┏━━
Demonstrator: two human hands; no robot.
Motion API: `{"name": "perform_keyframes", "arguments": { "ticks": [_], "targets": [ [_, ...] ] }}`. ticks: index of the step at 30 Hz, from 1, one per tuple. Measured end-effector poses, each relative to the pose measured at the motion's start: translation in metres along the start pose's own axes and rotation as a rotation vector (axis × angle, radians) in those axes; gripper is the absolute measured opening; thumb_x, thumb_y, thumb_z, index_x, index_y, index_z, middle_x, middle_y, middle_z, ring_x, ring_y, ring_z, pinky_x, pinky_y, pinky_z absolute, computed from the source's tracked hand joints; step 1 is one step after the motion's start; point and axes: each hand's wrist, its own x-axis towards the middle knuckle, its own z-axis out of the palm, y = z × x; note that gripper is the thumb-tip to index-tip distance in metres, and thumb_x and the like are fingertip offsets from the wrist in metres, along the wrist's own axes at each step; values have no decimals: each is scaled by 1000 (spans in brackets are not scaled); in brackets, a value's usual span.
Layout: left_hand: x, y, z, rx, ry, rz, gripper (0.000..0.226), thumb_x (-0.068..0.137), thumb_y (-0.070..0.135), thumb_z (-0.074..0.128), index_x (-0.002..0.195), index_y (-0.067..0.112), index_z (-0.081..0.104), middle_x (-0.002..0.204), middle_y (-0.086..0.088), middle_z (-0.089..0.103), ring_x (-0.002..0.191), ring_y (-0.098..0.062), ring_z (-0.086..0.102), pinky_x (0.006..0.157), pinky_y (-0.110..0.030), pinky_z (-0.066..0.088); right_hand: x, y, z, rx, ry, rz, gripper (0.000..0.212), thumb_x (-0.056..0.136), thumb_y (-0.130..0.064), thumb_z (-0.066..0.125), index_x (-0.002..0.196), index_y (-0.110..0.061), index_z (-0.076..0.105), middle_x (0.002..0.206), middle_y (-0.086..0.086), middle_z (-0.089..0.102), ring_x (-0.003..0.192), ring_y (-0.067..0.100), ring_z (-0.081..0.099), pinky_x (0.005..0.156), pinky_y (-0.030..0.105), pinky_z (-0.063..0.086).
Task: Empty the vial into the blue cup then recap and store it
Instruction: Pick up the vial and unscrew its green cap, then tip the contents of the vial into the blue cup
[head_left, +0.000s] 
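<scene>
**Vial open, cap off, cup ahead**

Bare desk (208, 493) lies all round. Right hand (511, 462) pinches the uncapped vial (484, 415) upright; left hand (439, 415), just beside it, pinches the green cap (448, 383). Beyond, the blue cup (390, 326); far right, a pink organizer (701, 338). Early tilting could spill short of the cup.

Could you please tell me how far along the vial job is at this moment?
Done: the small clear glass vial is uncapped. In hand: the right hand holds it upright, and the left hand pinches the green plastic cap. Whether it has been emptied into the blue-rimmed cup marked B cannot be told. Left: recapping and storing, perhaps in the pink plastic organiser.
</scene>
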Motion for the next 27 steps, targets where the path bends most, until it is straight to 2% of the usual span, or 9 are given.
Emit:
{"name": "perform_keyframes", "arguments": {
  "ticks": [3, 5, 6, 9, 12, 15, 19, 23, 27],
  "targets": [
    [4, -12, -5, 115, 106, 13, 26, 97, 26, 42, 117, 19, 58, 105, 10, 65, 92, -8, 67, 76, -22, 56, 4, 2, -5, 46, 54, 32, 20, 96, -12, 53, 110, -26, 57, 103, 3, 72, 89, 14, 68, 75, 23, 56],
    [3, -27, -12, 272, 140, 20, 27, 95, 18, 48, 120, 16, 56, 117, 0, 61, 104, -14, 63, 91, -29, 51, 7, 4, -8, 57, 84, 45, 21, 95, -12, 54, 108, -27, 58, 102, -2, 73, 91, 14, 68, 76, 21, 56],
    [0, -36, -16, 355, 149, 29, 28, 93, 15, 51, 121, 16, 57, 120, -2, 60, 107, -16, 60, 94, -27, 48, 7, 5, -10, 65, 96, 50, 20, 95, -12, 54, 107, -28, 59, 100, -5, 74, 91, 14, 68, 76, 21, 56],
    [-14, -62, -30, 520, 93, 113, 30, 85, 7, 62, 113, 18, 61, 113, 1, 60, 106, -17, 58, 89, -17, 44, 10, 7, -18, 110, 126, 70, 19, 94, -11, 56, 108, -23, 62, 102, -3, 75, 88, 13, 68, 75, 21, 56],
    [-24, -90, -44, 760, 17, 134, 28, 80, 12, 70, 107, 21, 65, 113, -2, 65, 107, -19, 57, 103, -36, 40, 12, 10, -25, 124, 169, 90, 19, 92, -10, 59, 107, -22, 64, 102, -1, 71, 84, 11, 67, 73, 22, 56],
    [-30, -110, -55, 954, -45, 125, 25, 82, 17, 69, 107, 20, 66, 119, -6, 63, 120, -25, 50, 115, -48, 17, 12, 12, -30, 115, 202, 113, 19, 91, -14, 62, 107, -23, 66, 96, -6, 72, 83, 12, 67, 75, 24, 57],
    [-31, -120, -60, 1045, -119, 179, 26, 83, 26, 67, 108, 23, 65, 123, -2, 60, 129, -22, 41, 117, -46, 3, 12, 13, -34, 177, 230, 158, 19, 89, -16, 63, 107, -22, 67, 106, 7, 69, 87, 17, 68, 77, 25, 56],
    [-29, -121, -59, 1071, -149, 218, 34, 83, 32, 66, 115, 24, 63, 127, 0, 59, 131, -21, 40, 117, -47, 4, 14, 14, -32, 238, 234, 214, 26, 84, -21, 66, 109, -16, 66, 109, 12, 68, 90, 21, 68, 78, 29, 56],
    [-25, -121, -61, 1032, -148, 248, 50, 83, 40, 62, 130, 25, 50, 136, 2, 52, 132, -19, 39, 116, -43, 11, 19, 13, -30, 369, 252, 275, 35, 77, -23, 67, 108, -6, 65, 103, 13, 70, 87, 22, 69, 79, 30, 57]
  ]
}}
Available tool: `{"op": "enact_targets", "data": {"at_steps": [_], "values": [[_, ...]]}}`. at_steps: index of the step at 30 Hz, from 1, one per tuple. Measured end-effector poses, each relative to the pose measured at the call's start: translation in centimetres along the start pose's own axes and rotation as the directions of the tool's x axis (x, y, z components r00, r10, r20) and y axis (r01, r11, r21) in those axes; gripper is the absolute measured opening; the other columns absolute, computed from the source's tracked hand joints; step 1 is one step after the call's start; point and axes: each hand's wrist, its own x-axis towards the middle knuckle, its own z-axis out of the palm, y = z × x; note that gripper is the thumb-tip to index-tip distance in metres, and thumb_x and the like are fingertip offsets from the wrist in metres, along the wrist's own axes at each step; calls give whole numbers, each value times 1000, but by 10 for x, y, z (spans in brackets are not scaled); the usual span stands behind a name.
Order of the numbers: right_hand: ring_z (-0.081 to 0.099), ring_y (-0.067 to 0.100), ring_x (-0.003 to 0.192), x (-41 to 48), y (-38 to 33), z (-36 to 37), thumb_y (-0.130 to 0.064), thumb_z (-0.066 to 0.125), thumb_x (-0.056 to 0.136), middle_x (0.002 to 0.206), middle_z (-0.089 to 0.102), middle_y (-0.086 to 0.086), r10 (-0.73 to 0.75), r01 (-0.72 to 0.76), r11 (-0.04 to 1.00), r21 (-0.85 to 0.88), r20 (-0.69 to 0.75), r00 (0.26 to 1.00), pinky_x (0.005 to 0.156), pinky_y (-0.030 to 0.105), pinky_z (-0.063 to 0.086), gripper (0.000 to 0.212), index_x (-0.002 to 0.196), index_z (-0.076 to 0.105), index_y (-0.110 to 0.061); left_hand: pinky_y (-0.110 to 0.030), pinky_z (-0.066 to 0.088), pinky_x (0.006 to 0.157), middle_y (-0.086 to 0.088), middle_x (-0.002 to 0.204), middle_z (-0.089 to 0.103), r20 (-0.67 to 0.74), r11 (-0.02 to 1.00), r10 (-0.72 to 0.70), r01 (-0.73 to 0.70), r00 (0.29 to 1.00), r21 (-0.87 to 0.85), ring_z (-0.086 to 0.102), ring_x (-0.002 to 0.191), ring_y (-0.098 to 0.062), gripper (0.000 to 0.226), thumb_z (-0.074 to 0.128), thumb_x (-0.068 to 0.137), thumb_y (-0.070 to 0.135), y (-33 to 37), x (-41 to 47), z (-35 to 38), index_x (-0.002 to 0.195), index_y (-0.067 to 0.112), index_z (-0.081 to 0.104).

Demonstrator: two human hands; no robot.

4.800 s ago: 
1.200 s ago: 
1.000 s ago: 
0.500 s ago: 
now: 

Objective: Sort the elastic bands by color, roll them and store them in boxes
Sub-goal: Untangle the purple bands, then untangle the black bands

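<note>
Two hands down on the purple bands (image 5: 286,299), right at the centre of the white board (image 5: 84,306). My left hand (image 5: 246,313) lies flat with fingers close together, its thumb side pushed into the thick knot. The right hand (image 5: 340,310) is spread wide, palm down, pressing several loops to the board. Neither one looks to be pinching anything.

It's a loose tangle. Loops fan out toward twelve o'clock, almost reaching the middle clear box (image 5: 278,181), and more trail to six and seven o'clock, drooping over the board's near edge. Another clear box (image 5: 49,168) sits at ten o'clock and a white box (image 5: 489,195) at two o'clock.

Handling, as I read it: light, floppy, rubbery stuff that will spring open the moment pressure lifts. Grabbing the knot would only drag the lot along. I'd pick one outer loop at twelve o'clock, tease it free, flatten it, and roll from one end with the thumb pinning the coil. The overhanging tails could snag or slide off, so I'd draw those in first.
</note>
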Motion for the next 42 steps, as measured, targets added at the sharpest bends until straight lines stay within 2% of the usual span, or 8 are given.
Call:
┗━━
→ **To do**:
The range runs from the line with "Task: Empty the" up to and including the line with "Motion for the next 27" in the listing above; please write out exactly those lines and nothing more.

→ **Solution for this problem**:
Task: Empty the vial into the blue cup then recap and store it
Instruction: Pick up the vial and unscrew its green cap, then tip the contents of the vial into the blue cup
[head_left, +0.000s] 
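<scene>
**Vial open, cap off, cup ahead**

Bare desk (208, 493) lies all round. Right hand (511, 462) pinches the uncapped vial (484, 415) upright; left hand (439, 415), just beside it, pinches the green cap (448, 383). Beyond, the blue cup (390, 326); far right, a pink organizer (701, 338). Early tilting could spill short of the cup.

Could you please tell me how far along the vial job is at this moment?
Done: the small clear glass vial is uncapped. In hand: the right hand holds it upright, and the left hand pinches the green plastic cap. Whether it has been emptied into the blue-rimmed cup marked B cannot be told. Left: recapping and storing, perhaps in the pink plastic organiser.
</scene>
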Motion for the next 27 steps, targets where the path bends most, until it is straight to 2% of the usual span, or 9 are given.

Output for this exercise is now complete.